Jeremiah Owyang Gives Some Crummy Advice at Forbes

Let me start with this, Jeremiah Owyang consistently writes papers, posts, and articles that I read while nodding and murmuring Yep and Uh Huh. Until today.

Jeremiah wrote an article that I’d give a solid B- for Forbes. In How To Create A Customer Advocacy Program, and includes five easy steps for CMOs to follow. I read the article and went Uh huh, Yep, Yes, Are you CRAZY, and Sure. 80% for Jeremiah and that is a B- with some crummy advice built in.

He starts strong, explaining why a company would need an advocacy program and then he gets to the five phases:

1. Get ready internally: Smart, yes, go read the article, because this is advice y’all probably need. Us bloggers require massaging, have someone in place to handle us.

2. Find the right advocates: yes, of course. This just makes sense. He goes into detail, and I promise you the devil is in the details, and I also promise you that the wrong team will sink you.

3. Build a relationship for the long term: You cannot begin to predict the future. Toyota has taken a beating, I’m sure their press relationships are more critical now than ever before.

4. Give them a platform — but do not pay them: This is where my head about spun off my shoulders. If you don’t pay for your outreach you will get messes like this.

Or when a man is trampled to death while working at WalMart your free employees might not know what to say.

Of course, there’s always the Mc Donalds Moms (http://mcdonaldsmoms.com), whose website does not appear to be active, but they do have Quality Correspondents.

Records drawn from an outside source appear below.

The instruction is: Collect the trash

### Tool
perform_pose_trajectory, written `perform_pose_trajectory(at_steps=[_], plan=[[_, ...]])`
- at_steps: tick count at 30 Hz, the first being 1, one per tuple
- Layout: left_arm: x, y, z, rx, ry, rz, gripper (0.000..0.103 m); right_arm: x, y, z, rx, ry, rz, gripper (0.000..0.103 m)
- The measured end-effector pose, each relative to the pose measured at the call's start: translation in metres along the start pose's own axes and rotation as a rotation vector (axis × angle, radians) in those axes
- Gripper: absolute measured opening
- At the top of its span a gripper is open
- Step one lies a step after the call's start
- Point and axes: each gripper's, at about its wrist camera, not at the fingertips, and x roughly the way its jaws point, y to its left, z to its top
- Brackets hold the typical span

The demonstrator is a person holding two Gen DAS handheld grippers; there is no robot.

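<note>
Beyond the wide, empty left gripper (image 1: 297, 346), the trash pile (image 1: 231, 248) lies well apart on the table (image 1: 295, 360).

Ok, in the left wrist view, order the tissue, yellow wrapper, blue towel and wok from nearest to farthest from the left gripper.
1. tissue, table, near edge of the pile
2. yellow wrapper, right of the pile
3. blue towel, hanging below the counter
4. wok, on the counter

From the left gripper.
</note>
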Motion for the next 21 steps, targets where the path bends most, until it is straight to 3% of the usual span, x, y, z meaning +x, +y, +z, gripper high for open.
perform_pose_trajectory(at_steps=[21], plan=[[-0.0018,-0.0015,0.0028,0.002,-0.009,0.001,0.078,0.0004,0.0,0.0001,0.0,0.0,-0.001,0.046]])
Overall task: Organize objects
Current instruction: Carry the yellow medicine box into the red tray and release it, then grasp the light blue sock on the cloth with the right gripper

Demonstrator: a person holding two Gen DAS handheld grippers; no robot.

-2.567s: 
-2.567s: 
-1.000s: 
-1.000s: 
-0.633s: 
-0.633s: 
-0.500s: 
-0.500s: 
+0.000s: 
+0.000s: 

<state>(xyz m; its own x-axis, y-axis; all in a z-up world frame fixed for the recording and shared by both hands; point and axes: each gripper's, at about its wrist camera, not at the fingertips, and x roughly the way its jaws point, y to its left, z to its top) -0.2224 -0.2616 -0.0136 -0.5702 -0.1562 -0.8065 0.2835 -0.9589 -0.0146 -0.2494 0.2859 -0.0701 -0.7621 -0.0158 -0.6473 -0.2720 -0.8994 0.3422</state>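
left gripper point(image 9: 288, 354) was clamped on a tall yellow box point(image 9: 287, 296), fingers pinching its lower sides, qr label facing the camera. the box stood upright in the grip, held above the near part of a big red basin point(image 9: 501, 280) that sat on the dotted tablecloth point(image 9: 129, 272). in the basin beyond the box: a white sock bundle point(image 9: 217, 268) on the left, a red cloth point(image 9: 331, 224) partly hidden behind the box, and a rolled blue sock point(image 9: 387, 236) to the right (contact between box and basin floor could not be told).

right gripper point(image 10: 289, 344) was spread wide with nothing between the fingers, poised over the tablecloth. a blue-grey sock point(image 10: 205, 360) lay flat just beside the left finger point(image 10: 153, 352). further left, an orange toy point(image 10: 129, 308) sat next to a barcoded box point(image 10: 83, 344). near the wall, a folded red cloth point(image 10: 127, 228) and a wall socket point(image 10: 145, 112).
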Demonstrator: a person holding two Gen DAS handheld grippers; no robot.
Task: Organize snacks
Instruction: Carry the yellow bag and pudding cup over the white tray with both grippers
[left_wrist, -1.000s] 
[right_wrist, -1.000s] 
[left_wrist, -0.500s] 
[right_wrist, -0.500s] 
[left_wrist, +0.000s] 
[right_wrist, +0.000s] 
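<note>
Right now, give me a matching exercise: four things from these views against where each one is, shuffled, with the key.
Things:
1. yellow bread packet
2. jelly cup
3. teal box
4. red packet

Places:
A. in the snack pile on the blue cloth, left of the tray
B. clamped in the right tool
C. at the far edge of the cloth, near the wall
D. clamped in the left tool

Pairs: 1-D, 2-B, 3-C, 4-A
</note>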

Is there any part of you that trusts these people with your brand? Mr. CMO, please go grab an intern, any intern and ask yourself, “Do I want to empower this unpaid person with my brand’s reputation?” The chances are your answer to this is, “No”. The chances are also very good that any random intern has more training than the current crop of Brand Ambassadors.

I’m begging you Ms. CMO don’t listen to people who are selling you a package that includes free labor. These Brand Ambassadors do more harm than good to the smart consumer. I’m hopeful that you want the smart consumer.

5. Integrate them into your business and recognize them: Well yeah, of course. It’s a business, not a nonprofit. See #4, and let’s see if we can get y’all an A+ this time.